Gerir energia é discretamente radical porque troca a pergunta. Não «Quanto é que consigo enfiar aqui?», mas «Que tipo de pessoa quero ser às 10h00, às 15h00, às 20h00?» O calendário deixa de parecer uma prisão e passa a ser um mapa de como quer sentir-se na sua vida - que não é infinita.
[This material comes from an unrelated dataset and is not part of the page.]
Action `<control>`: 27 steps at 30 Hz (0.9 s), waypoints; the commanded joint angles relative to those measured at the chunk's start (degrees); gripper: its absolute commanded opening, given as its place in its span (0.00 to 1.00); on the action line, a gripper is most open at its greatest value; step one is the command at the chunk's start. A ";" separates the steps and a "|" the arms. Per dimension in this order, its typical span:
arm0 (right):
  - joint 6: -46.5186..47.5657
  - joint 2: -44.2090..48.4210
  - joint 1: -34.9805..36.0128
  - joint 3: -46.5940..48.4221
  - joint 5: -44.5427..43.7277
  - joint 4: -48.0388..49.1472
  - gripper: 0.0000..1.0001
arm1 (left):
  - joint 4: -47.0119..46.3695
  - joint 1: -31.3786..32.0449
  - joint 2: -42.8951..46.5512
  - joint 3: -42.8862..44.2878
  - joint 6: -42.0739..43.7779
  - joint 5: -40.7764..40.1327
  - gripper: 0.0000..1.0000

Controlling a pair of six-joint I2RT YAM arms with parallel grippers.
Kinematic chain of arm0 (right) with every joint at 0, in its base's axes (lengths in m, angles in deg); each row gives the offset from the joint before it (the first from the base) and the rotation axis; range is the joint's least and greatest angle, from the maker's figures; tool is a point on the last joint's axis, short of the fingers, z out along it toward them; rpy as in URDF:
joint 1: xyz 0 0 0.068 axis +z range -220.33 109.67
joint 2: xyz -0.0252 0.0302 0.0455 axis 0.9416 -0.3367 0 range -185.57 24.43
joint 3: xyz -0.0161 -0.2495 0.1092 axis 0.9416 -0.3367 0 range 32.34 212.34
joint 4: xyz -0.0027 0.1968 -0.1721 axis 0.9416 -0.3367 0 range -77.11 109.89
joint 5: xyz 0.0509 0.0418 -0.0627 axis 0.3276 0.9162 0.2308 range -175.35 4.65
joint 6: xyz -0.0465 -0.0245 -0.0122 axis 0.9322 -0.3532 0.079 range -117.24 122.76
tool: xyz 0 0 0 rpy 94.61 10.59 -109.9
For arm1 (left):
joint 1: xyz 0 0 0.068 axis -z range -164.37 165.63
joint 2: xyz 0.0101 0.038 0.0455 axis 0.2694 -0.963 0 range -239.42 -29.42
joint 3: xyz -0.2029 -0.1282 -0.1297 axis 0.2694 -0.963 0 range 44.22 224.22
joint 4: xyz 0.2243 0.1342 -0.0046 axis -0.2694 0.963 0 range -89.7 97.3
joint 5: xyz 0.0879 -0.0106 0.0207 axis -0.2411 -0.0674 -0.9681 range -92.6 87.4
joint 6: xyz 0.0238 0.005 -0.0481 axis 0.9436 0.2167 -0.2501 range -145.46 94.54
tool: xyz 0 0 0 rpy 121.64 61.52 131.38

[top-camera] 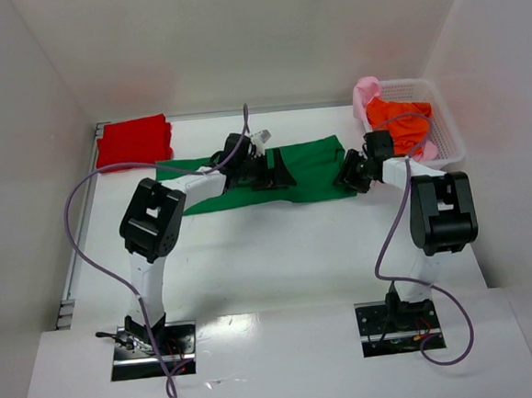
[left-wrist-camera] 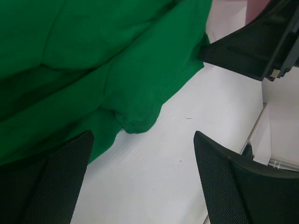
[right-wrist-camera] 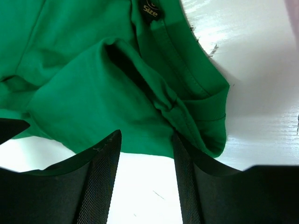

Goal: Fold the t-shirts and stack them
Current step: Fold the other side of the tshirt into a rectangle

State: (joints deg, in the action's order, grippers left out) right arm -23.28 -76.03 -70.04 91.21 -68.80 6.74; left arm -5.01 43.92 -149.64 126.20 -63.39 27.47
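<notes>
Your left pincer [left-wrist-camera: 142, 140] gapes wide and your right pincer [right-wrist-camera: 145, 137] stands parted, both at the dark green t-shirt [top-camera: 314, 167] mid-frame on the white worktop [top-camera: 270, 254]. White walls [top-camera: 235, 45] enclose it. The red t-shirt [top-camera: 134, 141] lies folded upper left.

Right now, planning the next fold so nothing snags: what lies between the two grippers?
Only the green t-shirt, spread on the table, lies between the left gripper and right gripper; the top external view shows it.

Pink t-shirt [top-camera: 365, 92] mostly beneath orange t-shirt [top-camera: 400, 120]
</notes>
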 commanded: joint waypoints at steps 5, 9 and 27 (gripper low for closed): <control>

Ponto‑chave Detalhe Vantagem para o leitor
Identificar os seus picos de energia Observar durante uma semana os momentos de concentração, de cansaço e de criatividade Permite colocar as tarefas mais exigentes no melhor momento do dia
Ajustar tarefas aos níveis de energia Reservar fases de energia alta para trabalho profundo e as quebras para tarefas rotineiras Reduz a sensação de luta constante e aumenta a qualidade do trabalho
Proteger a sua «bateria» no dia a dia Micro‑pausas, gestão do sono, alimentação e limites digitais Ajuda a aguentar no longo prazo sem esgotamento nem culpa permanente

Perguntas frequentes:

  • Como começo a gerir a minha energia se o meu trabalho está cheio de reuniões? Não consegue remover todas as reuniões, mas consegue agrupá‑las. Concentre chamadas nas suas janelas de menor energia e lute por manter pelo menos um bloco livre de 90 minutos, todos os dias, no seu melhor período de foco.
  • E se os meus picos de energia não coincidirem com o horário da empresa? Trabalhe com o que existe. Mesmo mudar uma tarefa importante para o seu pico natural pode transformar o dia. Fale com o seu gestor sobre testar durante duas semanas e partilhar os resultados.
  • Isto é só uma desculpa para trabalhar menos? Não. É uma forma de trocar «horas longas e desfocadas» por menos horas, mas mais nítidas. A maioria das pessoas acaba por entregar mais, não menos, porque usa o melhor cérebro no trabalho certo.
  • A gestão de energia pode ajudar no burnout? Não resolve, por si só, cargas de trabalho tóxicas, mas pode baixar a pressão interna. Dar nome aos limites e respeitá‑los é muitas vezes o primeiro passo real para sair da beira do precipício.
  • Quanto tempo demora até eu notar diferença? Muita gente sente mudanças dentro de uma semana, ao registar energia e deslocar uma ou duas tarefas. A mudança de hábitos leva mais tempo, mas os primeiros ganhos tendem a ser surpreendentemente rápidos - e motivadores.